### WHAT YOU HAVE TO DO
After finding the line with "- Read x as" in the entries below, retype exactly each line from there through the line with "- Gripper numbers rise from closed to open", including that final line.

### PROVIDED DATA

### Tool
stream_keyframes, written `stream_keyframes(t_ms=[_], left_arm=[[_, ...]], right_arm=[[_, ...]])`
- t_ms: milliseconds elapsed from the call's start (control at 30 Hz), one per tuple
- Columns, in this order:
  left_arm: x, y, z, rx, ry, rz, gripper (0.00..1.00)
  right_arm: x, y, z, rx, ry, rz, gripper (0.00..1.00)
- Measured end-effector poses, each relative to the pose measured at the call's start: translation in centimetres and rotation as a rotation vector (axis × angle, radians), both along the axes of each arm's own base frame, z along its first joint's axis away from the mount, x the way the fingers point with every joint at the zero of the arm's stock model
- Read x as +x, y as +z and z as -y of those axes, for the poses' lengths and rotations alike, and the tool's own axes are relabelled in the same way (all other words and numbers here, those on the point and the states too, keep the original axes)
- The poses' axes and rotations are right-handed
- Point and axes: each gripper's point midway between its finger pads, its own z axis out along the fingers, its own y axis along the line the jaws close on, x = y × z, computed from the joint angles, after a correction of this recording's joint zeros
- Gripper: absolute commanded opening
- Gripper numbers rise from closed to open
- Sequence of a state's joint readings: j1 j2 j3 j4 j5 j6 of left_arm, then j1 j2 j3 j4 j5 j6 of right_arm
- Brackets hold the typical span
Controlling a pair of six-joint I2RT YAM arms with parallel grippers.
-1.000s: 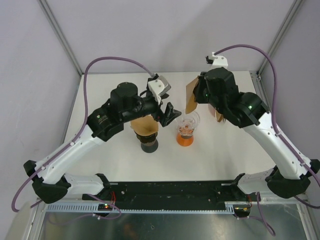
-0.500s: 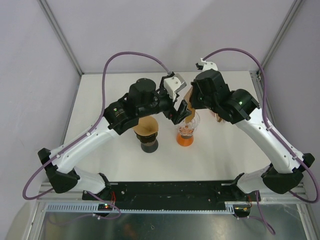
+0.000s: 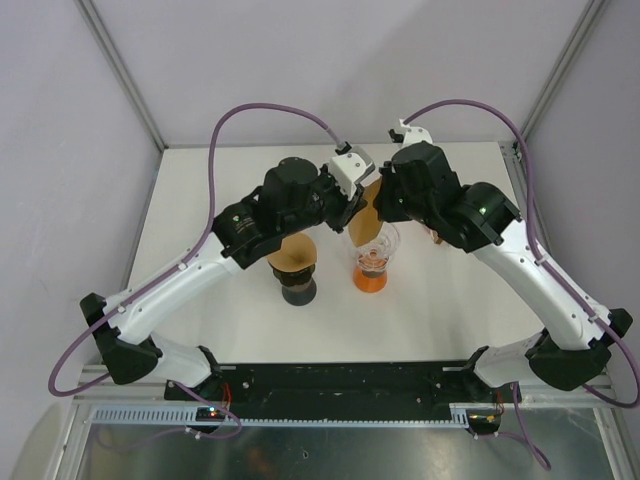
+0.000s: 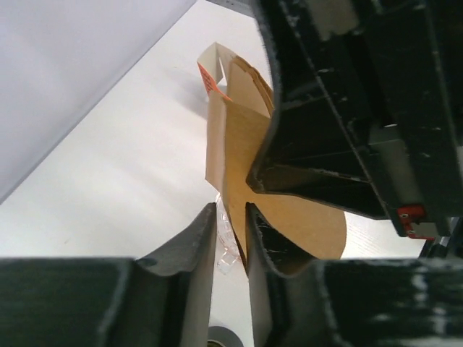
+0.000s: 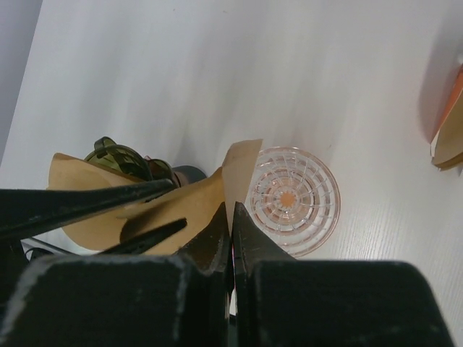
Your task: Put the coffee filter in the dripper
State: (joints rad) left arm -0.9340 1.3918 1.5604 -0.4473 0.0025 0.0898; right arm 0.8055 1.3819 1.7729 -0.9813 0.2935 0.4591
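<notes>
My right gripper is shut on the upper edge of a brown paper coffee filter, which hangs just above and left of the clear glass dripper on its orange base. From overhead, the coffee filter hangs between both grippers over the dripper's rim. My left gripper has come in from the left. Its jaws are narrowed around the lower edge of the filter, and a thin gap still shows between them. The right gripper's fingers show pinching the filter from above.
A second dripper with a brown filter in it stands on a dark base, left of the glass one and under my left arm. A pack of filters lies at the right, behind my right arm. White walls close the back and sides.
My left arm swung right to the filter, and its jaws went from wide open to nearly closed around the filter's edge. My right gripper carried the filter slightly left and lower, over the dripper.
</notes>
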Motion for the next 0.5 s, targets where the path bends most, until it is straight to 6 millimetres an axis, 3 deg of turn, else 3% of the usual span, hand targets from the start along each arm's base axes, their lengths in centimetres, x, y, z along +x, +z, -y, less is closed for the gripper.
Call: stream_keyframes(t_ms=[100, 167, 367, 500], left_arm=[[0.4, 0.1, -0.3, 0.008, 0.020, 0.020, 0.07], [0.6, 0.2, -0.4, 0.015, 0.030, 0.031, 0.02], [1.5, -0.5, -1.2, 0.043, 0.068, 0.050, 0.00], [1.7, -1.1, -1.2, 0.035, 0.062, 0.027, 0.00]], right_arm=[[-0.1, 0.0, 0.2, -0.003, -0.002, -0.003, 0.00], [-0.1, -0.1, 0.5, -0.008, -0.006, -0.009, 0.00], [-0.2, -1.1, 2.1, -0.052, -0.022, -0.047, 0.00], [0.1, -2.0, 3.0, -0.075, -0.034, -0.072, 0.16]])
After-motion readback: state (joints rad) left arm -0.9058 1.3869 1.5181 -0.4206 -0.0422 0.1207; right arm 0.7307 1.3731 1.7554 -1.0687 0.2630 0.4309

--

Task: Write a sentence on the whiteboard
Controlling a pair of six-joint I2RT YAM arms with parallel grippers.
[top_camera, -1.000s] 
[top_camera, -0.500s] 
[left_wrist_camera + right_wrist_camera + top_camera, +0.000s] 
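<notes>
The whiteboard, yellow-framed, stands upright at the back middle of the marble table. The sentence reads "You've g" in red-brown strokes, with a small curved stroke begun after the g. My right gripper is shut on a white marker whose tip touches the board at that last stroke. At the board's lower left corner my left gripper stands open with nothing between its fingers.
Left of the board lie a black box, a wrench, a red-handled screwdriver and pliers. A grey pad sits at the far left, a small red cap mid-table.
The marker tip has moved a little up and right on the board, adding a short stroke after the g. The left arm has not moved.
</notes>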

### RESPONSE BOX
- Read x as +x, y as +z and z as -y of those axes, for the poses' lengths and rotations alike, and the tool's own axes are relabelled in the same way (all other words and numbers here, those on the point and the states too, keep the original axes)
- The poses' axes and rotations are right-handed
- Point and axes: each gripper's point midway between its finger pads, its own z axis out along the fingers, its own y axis along the line the jaws close on, x = y × z, computed from the joint angles, after a correction of this recording's joint zeros
- Gripper: absolute commanded opening
- Gripper numbers rise from closed to open

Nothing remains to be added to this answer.